◆ Try it ◆
The response should consist of the listing, repeated word for word.
-- Source data follows --
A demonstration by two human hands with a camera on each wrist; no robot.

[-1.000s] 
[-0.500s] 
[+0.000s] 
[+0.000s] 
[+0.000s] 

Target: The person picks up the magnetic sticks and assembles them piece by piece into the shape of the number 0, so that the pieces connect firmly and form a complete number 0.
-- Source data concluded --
◆ Task output ◆
A demonstration by two human hands with a camera on each wrist; no robot.

[-1.000s] 
[-0.500s] 
[+0.000s] 
[+0.000s] 
[+0.000s] 

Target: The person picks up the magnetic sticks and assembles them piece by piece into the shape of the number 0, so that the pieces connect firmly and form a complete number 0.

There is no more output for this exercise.